Pills feature in Bingo-Master's Break-out", the title track of The Fall's debut EP, not as a way of coping with soul-crushing mundanity but of escaping it permanently. A guy whose job is organizing other people's recreation - the bingo master - looks into his future and, seeing only encroaching baldness and years "wasting time in numbers and rhyme", opts to end his life with a handful of pills washed down with booze.
Macabre and hilarious, "Bingo-Master's Break-out" typified The Fall's peculiar brand of social surrealism.

The Fall - Bingo-Master's Break-out 1978


Equally important as subject matter was rock culture. Song after song skewered the platitudes and pieties of hipsters: "It's the New Thing", "Music Scene", "Mere Pseud Mag Ed", "Look Know", "Printhead" (the last about an obsessive music-press reader who gets 'dirty fingers' every week perusing the 'inkies').

The Fall - It's the New Thing 1978


The Fall - Music Scene 1979


The Fall - Mere Pseud Mag Ed 1982


The Fall - Look Know 1982


The Fall - Printhead 1979

One of Smith's most famous pronouncements was his description of The Fall themselves as 'Northern white crap that talks back' (in "Crap Rap 2" from Witch Trials).

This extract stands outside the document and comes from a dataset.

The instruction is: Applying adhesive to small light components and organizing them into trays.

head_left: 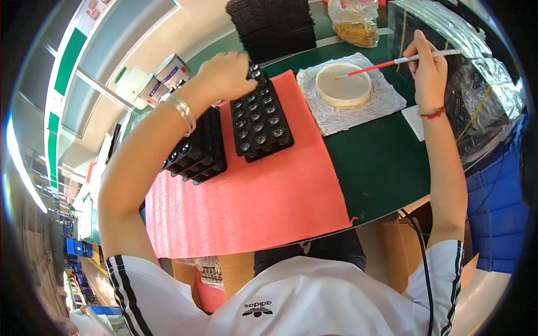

The Fall - Crap Rap 2 / Like to Blow 1979


"Fiery Jack", the Fall's fourth single, offered a coruscating portrait of one of Manchester's finest sons, the hard-bitten product of five generations of industrial life. Fiery Jack is a forty-five-year-old pub stalwart, who's spent three decades on the piss, ignoring the pain from his long-suffering kidneys. Surviving on meat pies and other revolting bar snacks, Jack is an inexhaustible font of anecdotes and rants. The music sounds stubborn, incorrigible - a white-line rush of rockabilly drums and rhythm guitar like sparks shooting out of a severed cable. Speed might just be another of Jack's poisons, judging by his refusal to go 'back to the slow life' and lines like 'Too fast to write/I just burn burn burn'. Based on older blokes Smith had met in Manchester pubs, Jack was 'the sort of guy I can see myself as in twenty years', he told Sounds.